*The task:* Report, in full, each line of the material below in which the string "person" occurs.

+++ Data provided

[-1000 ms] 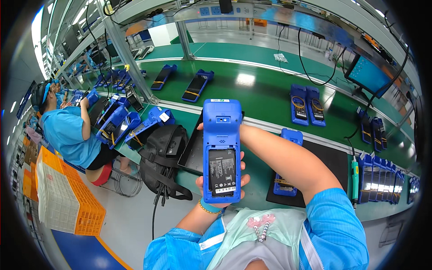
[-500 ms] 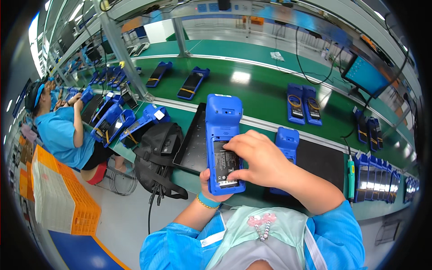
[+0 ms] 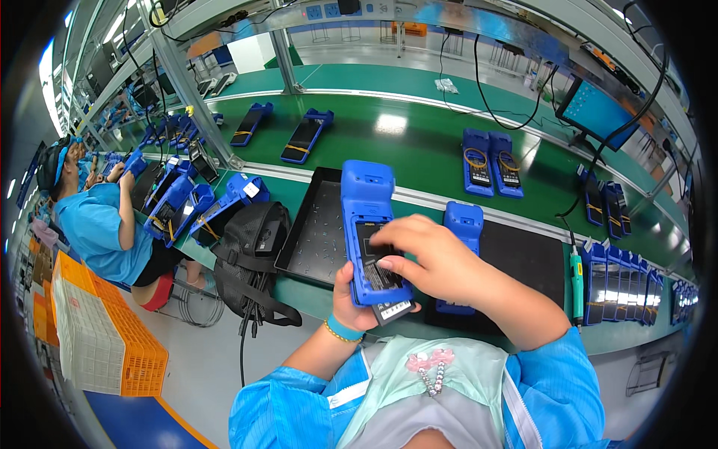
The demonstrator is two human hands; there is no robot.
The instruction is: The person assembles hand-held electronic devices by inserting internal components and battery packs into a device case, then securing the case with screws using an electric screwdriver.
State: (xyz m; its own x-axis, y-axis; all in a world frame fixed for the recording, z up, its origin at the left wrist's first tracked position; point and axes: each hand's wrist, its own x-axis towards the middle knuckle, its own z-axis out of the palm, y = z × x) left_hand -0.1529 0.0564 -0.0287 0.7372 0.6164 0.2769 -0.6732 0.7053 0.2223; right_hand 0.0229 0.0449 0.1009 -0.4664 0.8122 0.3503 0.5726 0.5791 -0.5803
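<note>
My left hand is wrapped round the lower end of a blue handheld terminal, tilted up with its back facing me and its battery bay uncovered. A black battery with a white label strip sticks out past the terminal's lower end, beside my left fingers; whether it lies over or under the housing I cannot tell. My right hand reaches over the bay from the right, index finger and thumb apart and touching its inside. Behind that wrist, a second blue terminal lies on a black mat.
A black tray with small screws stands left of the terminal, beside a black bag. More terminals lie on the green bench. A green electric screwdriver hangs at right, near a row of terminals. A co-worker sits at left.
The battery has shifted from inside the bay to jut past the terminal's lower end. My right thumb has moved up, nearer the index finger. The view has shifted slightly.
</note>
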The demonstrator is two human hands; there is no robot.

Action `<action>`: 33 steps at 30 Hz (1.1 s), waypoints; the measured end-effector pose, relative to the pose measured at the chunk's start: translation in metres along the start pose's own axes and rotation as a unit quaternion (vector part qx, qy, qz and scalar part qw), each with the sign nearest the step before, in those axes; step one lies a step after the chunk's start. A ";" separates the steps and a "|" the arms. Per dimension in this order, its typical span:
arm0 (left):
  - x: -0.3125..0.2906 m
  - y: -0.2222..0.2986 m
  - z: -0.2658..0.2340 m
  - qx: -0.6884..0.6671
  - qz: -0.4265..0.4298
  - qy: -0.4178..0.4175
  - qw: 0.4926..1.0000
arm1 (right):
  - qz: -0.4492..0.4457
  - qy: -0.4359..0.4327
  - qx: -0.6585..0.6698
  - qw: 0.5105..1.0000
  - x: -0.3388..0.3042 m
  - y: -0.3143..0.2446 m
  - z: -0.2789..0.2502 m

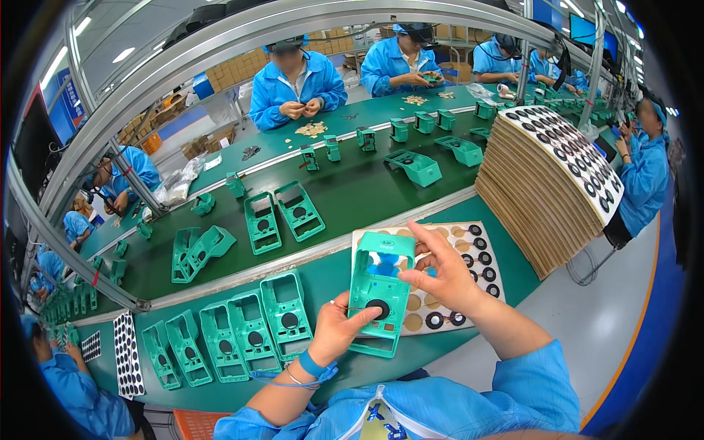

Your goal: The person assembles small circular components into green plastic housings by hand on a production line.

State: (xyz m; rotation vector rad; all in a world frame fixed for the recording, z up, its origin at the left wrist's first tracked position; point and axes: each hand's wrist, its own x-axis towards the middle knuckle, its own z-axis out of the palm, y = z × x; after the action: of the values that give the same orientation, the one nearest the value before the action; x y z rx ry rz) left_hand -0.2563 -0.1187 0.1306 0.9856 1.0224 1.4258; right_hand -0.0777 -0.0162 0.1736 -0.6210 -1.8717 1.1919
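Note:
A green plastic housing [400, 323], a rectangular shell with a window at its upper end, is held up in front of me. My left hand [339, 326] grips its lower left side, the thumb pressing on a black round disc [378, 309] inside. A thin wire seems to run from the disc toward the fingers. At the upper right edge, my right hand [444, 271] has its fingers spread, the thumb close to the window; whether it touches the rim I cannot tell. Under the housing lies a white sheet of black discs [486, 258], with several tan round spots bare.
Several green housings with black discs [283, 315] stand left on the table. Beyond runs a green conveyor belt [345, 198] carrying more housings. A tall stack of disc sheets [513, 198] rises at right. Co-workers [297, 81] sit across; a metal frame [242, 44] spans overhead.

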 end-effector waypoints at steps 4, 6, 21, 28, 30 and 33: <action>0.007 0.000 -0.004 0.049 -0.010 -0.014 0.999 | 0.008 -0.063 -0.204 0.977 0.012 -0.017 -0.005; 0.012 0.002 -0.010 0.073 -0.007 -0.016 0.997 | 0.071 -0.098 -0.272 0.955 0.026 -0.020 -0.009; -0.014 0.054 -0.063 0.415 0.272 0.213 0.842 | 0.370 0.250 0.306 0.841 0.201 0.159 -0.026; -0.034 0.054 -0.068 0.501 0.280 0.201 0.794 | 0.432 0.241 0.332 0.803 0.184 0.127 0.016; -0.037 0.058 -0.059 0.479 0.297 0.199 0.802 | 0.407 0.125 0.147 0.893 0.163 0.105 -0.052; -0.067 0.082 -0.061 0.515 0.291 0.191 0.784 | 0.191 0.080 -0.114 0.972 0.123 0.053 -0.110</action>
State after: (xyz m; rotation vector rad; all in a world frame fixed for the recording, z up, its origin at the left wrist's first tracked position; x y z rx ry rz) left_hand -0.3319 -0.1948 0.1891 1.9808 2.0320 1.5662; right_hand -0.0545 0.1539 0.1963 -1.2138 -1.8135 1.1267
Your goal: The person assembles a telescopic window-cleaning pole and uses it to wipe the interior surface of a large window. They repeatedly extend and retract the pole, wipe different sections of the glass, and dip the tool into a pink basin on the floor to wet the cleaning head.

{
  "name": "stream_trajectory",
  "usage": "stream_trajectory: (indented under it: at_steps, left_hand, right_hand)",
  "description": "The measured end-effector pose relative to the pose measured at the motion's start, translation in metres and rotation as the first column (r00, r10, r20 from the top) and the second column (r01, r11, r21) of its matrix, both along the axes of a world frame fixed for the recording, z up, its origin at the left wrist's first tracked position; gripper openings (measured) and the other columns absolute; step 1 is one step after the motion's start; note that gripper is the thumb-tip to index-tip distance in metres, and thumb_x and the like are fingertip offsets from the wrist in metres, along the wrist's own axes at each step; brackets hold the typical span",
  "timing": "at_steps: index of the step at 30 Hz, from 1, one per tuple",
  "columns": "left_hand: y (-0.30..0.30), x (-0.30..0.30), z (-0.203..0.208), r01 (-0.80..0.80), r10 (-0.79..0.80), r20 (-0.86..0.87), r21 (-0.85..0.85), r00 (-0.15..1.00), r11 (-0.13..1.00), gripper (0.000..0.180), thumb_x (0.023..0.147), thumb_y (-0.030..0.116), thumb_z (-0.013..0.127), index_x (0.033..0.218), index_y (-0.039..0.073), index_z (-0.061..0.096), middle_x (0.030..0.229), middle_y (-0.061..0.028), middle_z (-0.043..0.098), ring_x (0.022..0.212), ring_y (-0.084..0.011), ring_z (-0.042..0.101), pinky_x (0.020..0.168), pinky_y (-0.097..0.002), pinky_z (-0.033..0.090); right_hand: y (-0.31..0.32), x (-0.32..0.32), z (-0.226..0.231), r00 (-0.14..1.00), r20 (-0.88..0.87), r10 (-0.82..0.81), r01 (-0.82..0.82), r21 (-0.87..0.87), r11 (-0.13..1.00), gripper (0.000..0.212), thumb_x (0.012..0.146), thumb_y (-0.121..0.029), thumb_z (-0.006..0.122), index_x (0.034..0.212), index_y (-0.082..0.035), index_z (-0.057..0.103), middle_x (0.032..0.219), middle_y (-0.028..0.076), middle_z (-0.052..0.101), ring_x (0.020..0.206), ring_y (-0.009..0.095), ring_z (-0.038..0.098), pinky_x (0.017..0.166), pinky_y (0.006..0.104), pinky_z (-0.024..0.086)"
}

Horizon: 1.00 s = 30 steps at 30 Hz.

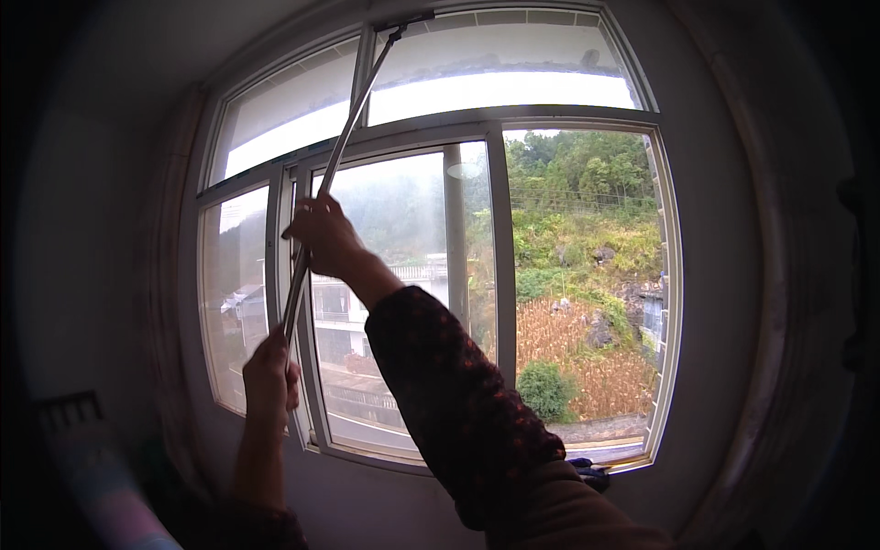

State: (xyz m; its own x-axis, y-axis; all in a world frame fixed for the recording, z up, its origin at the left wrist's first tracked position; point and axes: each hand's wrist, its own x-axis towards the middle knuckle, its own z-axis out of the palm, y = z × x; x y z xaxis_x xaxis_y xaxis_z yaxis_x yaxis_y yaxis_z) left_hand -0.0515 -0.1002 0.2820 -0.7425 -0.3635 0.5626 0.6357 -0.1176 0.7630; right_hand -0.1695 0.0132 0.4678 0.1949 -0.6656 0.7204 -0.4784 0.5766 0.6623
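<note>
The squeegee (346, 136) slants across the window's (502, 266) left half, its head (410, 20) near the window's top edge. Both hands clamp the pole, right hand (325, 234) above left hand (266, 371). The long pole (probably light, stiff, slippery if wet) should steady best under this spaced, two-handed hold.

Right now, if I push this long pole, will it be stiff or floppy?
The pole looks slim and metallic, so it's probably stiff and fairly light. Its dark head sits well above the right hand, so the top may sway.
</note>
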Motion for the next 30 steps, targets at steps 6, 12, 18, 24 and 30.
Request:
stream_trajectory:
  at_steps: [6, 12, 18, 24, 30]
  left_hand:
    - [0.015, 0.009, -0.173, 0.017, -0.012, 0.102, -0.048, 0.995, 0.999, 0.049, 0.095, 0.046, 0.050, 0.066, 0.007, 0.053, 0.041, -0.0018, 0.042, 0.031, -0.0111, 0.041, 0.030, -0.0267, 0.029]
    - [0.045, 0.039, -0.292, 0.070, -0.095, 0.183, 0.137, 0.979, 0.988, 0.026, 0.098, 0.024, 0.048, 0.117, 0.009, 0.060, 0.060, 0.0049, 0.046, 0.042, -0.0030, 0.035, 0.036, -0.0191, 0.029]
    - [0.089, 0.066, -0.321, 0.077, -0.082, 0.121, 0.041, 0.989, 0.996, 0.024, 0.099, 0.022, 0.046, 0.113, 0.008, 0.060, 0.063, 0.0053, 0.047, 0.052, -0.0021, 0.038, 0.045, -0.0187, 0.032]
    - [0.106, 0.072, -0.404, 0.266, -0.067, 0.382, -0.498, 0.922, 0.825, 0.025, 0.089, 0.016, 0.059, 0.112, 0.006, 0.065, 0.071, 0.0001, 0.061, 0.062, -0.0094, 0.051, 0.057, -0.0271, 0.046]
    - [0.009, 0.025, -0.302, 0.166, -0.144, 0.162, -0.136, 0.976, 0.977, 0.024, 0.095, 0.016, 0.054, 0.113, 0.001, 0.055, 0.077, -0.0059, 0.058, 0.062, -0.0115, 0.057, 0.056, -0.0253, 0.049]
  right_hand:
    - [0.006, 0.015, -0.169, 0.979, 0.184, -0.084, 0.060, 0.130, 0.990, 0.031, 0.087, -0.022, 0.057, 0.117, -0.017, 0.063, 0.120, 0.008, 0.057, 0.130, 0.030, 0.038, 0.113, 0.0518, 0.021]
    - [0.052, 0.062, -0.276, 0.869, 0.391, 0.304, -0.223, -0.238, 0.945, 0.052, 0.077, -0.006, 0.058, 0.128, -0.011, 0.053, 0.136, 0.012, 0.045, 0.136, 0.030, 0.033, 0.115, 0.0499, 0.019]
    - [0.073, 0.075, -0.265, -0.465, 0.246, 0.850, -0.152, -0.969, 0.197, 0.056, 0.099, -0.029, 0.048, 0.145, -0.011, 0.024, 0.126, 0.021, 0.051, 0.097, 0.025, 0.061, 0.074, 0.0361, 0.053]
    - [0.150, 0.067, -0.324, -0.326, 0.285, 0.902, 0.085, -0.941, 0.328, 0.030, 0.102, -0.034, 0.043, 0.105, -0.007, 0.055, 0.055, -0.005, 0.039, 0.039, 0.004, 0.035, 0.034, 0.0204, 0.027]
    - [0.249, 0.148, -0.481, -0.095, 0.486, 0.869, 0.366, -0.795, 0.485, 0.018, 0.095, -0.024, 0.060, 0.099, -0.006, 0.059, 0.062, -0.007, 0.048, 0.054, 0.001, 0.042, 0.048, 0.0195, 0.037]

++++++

*Expected answer:*
The instruction is: The person assembles hand-held electronic devices by inserting internal components and battery packs into a device case, then securing the case with screws using an electric screwdriver.
Your goal: The person assembles small circular components into green plastic housings by hand on a production line.
Your goal: The person assembles a telescopic window-cleaning pole and uses it to wipe the interior surface of a large window. They repeatedly extend and retract the pole, wipe different sections of the glass, and dip the tool into a pink basin on the floor to wet the cleaning head.

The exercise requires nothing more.